Tag Archives: DMV

Story of the Day: 3-10-11

Doin’ Time at the DMV: Part 2

We came home, ate lunch, and then Sarah went out to get the smog check because the car is a stick shift and I don’t know how to drive it. Which is a whole other issue that we’ll get into another time. The smog check was no big deal; it took all of 15 minutes. We got a sheet of paper saying the smog check was complete, and then headed back to the DMV.

This time, I stood in line while Sarah parked the car. When I got to the desk, I told the lady we’d been there earlier and had been told to come back.

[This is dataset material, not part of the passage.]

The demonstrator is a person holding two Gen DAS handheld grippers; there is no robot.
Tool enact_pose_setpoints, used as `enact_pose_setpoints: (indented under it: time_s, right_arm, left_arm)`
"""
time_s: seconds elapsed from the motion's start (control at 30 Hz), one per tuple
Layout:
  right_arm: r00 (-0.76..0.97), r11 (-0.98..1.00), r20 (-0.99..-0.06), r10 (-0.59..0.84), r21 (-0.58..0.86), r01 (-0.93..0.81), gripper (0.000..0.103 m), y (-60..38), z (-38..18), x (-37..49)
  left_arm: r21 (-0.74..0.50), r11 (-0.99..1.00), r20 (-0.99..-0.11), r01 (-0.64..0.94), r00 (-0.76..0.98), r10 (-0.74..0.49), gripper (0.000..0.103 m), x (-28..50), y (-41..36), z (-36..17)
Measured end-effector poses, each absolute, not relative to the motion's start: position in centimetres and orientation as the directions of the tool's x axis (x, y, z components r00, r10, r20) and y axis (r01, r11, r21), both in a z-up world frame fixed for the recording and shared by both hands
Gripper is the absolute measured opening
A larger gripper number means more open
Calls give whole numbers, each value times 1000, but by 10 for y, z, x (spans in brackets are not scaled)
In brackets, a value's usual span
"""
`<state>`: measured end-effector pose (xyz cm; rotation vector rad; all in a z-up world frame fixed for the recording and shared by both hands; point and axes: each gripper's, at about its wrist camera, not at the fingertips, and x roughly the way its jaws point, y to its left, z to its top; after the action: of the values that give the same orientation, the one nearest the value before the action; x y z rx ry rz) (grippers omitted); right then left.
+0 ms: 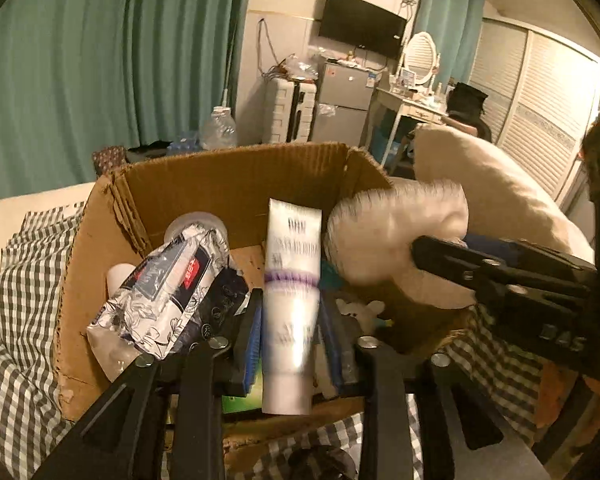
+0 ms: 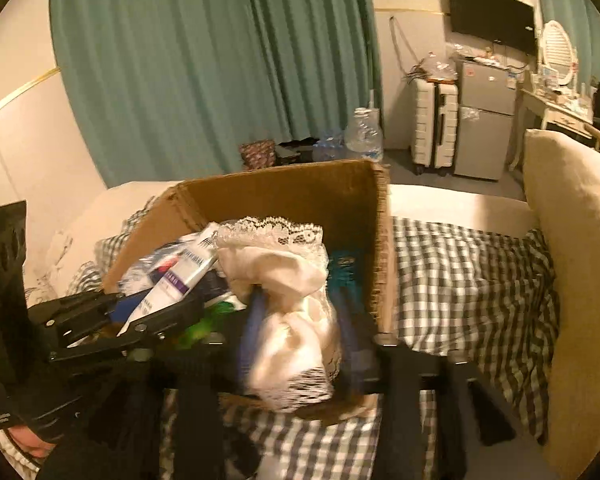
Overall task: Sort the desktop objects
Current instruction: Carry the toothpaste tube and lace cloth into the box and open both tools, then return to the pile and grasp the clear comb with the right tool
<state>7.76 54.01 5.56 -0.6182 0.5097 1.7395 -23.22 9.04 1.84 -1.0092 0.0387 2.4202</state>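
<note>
An open cardboard box [image 1: 236, 184] stands on a bed and holds several items. My left gripper [image 1: 291, 320] hovers over the box. A white tube with a purple band [image 1: 290, 280] stands upright between its blue pads [image 1: 252, 344], with slim gaps on both sides, so the gripper is open. My right gripper [image 2: 298, 300] is over the box's right half [image 2: 284, 196]. A cream cloth with lace trim [image 2: 284, 272] hangs blurred between its spread fingers and looks loose. From the left wrist, the cloth [image 1: 396, 224] shows at the tip of the right gripper [image 1: 420, 252].
A silver floral packet [image 1: 168, 280] and a small white plush [image 1: 364, 310] lie inside the box. A checked sheet [image 2: 460, 280] covers the bed. A beige pillow [image 2: 580, 240] leans at the right. A water bottle [image 2: 364, 132] stands on the floor behind the box.
</note>
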Motion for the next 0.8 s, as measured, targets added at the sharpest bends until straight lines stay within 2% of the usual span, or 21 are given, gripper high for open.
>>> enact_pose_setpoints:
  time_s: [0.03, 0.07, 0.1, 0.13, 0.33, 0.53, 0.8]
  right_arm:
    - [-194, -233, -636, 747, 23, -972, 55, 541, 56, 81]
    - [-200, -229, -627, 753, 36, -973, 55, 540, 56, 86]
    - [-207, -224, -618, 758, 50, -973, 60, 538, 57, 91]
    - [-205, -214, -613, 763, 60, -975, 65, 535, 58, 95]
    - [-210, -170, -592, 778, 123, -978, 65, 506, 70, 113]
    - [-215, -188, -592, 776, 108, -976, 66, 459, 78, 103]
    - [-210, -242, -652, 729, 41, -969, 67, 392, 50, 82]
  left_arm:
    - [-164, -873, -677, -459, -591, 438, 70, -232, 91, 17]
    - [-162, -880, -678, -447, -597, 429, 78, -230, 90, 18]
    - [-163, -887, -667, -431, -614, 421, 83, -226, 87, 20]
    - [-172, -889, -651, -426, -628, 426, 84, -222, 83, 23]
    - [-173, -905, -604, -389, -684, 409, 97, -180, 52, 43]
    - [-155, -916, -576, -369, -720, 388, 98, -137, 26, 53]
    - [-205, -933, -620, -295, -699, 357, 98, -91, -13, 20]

“Do you have an appointment?” she asked.

“We had an appointment earlier,” I said. “And we were told we could just come up to the desk.”

The woman sighed and handed me a number. “If they haven’t called your number by 2:10, come back and see me,” she said. At the bottom of our number, she wrote “2:10” and circled it. At the DMV, this seemed like an act of kindness akin to giving a stranger the shoes off your feet.

We sat back down and waited. By 2:10, our number still hadn’t been called, so I went back to the desk and waited in the appointment line. The woman who told me to come back was nowhere to be seen. This time, desk duties were being handled by a woman I can only refer to as the Worst Person on the Planet.

I got up to the desk and started to explain my situation.

“Hi,” I said, all smiles, “The woman who was at the desk earlier told me to come back if our number hadn’t been called by 2:10.”

“Do you have an appointment?” the Worst Person asked, itching for a fight.

“We did earlier, but we had to go get a smog check …”

She took the number from me and threw it away.

“Once you leave, you no longer have an appointment,” she said. She handed me a number that was 27 spots further down the line than our previous number.

“But the woman who was here before told me to come back at 2:10,” I said.

“I don’t care, sir,” the Worst Person said, beginning to raise her voice. “You don’t have an appointment.”

“Well, at least give me my other number back,” I said.

“Sit down and wait for your number to be called,” she screamed. Literally, she was screaming.

“You gave me a number that was much higher than the number I just had,” I protested. “I just want my original number!”

“If you leave, you can’t come back!” she said.

“But we came back and got that number,” I shouted. “That number you just threw away! And then the person who was here before you …”

She grabbed the number out of the basket and slapped it into my hand.

“You can’t just skip ahead of everyone in line!” she yelled.

“I didn’t!” I said, “The person who was here before you said …”

“Why do you keep repeating yourself?” she asked me. “I told you to go sit down!”

“Because I can’t believe you can run an organization this way!” I shouted. After a day of driving around and dealing with the DMV, I was ready to punch someone in the face. I didn’t care that she was a middle-aged woman, she’d clearly had it coming for a long time.

“Sit down and wait for your number to be called and stop bothering me!” she yelled back.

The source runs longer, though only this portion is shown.